_Work instructions_
Please reproduce the listing verbatim, without its images.

═══

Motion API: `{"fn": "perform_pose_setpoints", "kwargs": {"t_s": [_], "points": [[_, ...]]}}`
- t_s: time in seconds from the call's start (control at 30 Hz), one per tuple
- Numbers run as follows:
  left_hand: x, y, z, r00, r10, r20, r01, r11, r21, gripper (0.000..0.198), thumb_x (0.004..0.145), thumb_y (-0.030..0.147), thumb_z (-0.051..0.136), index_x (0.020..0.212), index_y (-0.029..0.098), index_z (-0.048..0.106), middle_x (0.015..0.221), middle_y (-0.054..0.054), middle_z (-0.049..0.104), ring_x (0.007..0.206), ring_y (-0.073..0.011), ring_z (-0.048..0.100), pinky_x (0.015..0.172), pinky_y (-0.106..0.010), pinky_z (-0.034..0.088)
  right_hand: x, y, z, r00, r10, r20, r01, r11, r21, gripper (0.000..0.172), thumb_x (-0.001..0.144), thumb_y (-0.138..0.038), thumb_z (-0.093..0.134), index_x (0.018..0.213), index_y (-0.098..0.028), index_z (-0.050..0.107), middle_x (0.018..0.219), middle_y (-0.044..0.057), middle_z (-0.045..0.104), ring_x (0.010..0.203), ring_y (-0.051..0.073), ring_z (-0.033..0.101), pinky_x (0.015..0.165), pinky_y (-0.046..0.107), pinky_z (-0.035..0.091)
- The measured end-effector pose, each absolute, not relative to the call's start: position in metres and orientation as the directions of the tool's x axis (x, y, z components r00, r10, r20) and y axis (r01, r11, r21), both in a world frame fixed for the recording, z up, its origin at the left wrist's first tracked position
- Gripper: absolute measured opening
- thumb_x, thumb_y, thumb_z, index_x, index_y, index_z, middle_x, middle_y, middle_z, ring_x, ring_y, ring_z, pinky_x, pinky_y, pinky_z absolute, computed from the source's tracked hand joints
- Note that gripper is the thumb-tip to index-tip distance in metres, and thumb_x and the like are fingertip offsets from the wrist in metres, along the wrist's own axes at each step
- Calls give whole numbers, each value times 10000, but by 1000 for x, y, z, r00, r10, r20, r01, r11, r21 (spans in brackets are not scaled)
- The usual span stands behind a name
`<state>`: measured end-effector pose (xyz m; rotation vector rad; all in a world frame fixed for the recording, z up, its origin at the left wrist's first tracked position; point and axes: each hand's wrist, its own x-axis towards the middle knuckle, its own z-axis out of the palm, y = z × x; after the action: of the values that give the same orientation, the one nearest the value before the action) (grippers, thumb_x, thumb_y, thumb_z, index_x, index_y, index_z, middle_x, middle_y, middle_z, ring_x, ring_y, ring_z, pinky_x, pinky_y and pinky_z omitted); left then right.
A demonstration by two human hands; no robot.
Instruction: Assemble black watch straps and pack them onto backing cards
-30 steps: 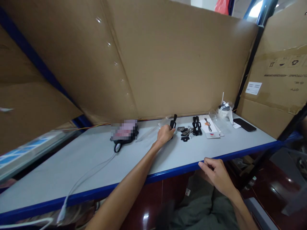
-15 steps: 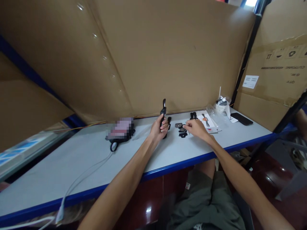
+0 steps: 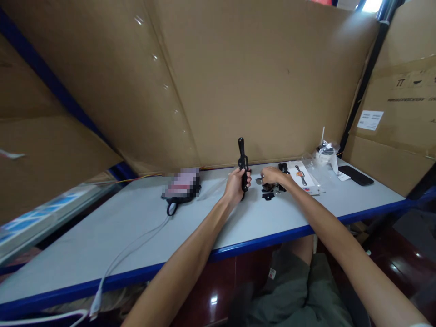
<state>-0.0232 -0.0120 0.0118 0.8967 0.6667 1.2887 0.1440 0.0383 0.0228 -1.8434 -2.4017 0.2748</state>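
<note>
My left hand (image 3: 237, 185) is closed around the lower handle of a black spokeshave (image 3: 242, 156), which stands upright above the table. My right hand (image 3: 270, 175) bends down over a group of small parts, its fingers curled together. What they hold, if anything, is hidden. A grey metal blade (image 3: 259, 180) shows beside its fingertips. Just below lies a dark, notched plate (image 3: 268, 196). Black handles (image 3: 283, 168) of another tool lie behind my right wrist.
A printed box (image 3: 301, 177) picturing a spokeshave lies at the right, with clear plastic wrap and a white tub (image 3: 325, 154) behind it. A black phone (image 3: 356, 175) is farther right. A blurred device (image 3: 182, 186) with a cable sits left. Cardboard (image 3: 218, 81) walls the back.
The spokeshave has turned in my left hand, showing more of its body. My right hand has shifted over the small parts, covering more of them. The view has swung slightly left.
</note>
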Motion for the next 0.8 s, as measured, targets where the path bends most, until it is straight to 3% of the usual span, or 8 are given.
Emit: {"fn": "perform_pose_setpoints", "kwargs": {"t_s": [0.13,0.27,0.43,0.57,0.8], "points": [[-23,-15,12,196,976,95,-450,3,893,40,872,168,544,883,142,571,629,34,476,445,-60,387,380,-162,232,140,43,27,-291,951,-99,943,269,-195,233,688,-270,816,887,-153,786,944,123,781,874,250,707,661,269,439],[-23,-16,12,202,976,82,-448,18,894,37,865,169,536,868,143,563,613,36,461,429,-58,362,377,-163,214,136,49,33,-306,942,-141,941,277,-193,146,654,-228,810,760,-143,755,815,101,748,769,235,678,605,282,424],[-24,-14,11,188,981,43,-458,48,888,31,865,167,527,864,148,551,612,36,452,423,-60,365,371,-167,206,141,61,28,-313,933,-179,906,237,-350,223,562,-240,870,587,-150,668,597,34,622,649,210,611,573,290,402],[-23,-14,10,173,984,48,-451,36,892,42,859,160,515,869,142,551,613,34,456,420,-58,371,368,-167,210,146,66,16,-338,936,-103,829,244,-504,209,502,-142,858,612,-156,680,570,-14,603,644,175,574,576,258,383],[-20,-12,7,171,985,34,-457,49,888,112,913,257,521,883,149,534,590,43,447,402,-54,336,359,-158,195,151,55,11,-297,951,86,788,295,-540,184,626,-214,783,542,-165,627,497,-51,480,615,129,499,564,237,304]]}}
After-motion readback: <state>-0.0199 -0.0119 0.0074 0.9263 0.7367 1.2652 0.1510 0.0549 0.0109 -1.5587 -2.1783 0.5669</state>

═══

_Reply_
Motion API: `{"fn": "perform_pose_setpoints", "kwargs": {"t_s": [_], "points": [[_, ...]]}}`
- t_s: time in seconds from the call's start (control at 30 Hz), one per tuple
- Numbers run as follows:
  left_hand: x, y, z, r00, r10, r20, r01, r11, r21, gripper (0.000..0.198), thumb_x (0.004..0.145), thumb_y (-0.030..0.147), thumb_z (-0.051..0.136), index_x (0.020..0.212), index_y (-0.029..0.098), index_z (-0.048..0.106), middle_x (0.015..0.221), middle_y (-0.054..0.054), middle_z (-0.049..0.104), ring_x (0.007..0.206), ring_y (-0.073..0.011), ring_z (-0.048..0.100), pinky_x (0.015..0.172), pinky_y (-0.106..0.010), pinky_z (-0.034..0.088)
  right_hand: x, y, z, r00, r10, r20, r01, r11, r21, gripper (0.000..0.172), thumb_x (-0.001..0.144), thumb_y (-0.138..0.038), thumb_z (-0.093..0.134), index_x (0.018..0.213), index_y (-0.098..0.028), index_z (-0.050..0.107), middle_x (0.018..0.219), middle_y (-0.044..0.057), middle_z (-0.045..0.104), ring_x (0.010..0.203), ring_y (-0.051..0.073), ring_z (-0.033..0.101), pinky_x (0.015..0.165), pinky_y (-0.046..0.107), pinky_z (-0.035..0.091)
- The measured end-effector pose, each absolute, not relative to the call's start: position in metres and orientation as the directions of the tool's x axis (x, y, z components r00, r10, r20) and y axis (r01, r11, r21), both in a world frame fixed for the recording, z up, its origin at the left wrist's first tracked position
- Gripper: absolute measured opening
- thumb_x, thumb_y, thumb_z, index_x, index_y, index_z, middle_x, middle_y, middle_z, ring_x, ring_y, ring_z, pinky_x, pinky_y, pinky_z absolute, computed from the source's tracked hand joints
- Note that gripper is the thumb-tip to index-tip distance in metres, and thumb_x and the like are fingertip offsets from the wrist in metres, along the wrist's own axes at each step
- Calls give whole numbers, each value times 10000, but by 1000 for x, y, z, r00, r10, r20, r01, r11, r21 (spans in brackets are not scaled)
- The usual span stands behind a name
`<state>`: measured end-effector pose (xyz m; rotation vector rad; all in a world frame fixed for the recording, z up, its origin at the left wrist's first tracked position; point and axes: each hand's wrist, its own x-axis towards the middle knuckle, its own z-axis out of the palm, y = z × x; after the action: of the values that give the same orientation, the one nearest the value before the action) (grippers, thumb_x, thumb_y, thumb_z, index_x, index_y, index_z, middle_x, middle_y, middle_z, ring_x, ring_y, ring_z, pinky_x, pinky_y and pinky_z omitted); left then right.
A demonstration by two human hands; no robot.
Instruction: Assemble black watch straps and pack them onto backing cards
-30 steps: 
-15 steps: 
+0 steps: 
<state>-0.0232 -0.0120 0.0118 0.8967 0.6667 1.2887 0.1440 0.0383 0.0228 -1.8434 -2.4017 0.2748</state>
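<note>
My left hand (image 3: 237, 185) is closed around the lower handle of a black spokeshave (image 3: 242, 156), which stands upright above the table. My right hand (image 3: 270, 175) bends down over a group of small parts, its fingers curled together. What they hold, if anything, is hidden. A grey metal blade (image 3: 259, 180) shows beside its fingertips. Just below lies a dark, notched plate (image 3: 268, 196). Black handles (image 3: 283, 168) of another tool lie behind my right wrist.
A printed box (image 3: 301, 177) picturing a spokeshave lies at the right, with clear plastic wrap and a white tub (image 3: 325, 154) behind it. A black phone (image 3: 356, 175) is farther right. A blurred device (image 3: 182, 186) with a cable sits left. Cardboard (image 3: 218, 81) walls the back.
The spokeshave has turned in my left hand, showing more of its body. My right hand has shifted over the small parts, covering more of them. The view has swung slightly left.
</note>
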Motion for the next 0.8 s, as measured, targets where the path bends most, until it is straight to 3% of the usual span, or 8 are given.
Emit: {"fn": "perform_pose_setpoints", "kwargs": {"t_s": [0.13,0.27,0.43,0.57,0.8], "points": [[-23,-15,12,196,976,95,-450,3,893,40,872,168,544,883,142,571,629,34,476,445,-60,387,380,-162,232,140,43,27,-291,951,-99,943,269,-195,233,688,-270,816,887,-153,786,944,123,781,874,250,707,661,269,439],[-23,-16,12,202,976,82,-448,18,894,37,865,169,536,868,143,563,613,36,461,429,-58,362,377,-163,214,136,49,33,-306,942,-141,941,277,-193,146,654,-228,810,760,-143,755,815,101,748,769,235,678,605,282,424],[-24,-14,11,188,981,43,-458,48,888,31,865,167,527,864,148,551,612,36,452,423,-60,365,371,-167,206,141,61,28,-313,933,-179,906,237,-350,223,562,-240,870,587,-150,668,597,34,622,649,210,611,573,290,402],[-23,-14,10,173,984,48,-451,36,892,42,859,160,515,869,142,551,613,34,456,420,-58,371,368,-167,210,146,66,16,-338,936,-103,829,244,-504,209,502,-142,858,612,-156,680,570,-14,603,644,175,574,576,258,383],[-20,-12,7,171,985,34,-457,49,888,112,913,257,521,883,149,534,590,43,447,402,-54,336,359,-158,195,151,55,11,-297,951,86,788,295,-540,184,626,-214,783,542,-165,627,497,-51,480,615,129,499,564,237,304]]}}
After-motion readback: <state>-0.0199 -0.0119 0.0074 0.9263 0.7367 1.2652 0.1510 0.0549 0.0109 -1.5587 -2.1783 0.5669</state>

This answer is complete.